Whenever a line in the listing contains "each", copy that line.

══════

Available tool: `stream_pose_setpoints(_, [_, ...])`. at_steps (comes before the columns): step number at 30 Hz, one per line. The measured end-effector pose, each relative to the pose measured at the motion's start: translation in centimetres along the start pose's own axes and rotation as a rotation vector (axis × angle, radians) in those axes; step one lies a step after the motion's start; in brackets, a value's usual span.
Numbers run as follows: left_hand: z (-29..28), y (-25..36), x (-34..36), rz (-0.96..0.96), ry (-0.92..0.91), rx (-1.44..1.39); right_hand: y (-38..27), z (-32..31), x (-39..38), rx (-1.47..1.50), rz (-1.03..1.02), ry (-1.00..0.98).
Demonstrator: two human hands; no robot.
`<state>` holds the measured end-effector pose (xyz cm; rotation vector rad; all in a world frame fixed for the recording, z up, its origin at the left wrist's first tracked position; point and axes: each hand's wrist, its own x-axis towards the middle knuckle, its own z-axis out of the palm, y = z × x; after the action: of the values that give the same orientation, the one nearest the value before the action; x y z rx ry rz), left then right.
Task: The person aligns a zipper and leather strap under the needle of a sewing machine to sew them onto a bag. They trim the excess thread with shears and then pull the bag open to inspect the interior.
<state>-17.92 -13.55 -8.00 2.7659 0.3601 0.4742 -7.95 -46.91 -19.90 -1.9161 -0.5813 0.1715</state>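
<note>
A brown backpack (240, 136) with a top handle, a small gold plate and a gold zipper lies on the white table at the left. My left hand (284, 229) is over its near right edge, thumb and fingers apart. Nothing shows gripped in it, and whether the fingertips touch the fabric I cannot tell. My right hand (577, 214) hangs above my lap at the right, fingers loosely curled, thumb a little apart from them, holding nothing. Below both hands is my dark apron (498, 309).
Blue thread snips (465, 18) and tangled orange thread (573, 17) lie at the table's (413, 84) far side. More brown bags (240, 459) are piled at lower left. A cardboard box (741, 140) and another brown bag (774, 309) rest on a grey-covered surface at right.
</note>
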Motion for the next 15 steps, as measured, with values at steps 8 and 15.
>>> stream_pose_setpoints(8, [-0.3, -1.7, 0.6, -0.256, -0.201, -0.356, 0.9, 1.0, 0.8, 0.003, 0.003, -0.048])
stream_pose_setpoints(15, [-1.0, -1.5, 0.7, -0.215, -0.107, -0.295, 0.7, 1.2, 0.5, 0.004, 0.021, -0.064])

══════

> **Final answer**
Available tool: `stream_pose_setpoints(_, [_, ...])`. at_steps (comes before the columns): step number at 30 Hz, one per line. The measured end-effector pose, each relative to the pose measured at the motion's start: translation in centimetres along the start pose's own axes and rotation as a rotation vector (axis × angle, radians) in those axes; step one lies a step after the motion's start; in brackets, a value's usual span.
`<state>` holds the measured end-effector pose (xyz cm; rotation vector rad; all in a world frame fixed for the recording, z up, its origin at the left wrist's first tracked position; point and axes: each hand's wrist, its own x-axis towards the middle knuckle, its own z-axis out of the palm, y = z × x; after the action: of the values that give the same orientation, the one nearest the value before the action; x y z rx ry rz), left then right.

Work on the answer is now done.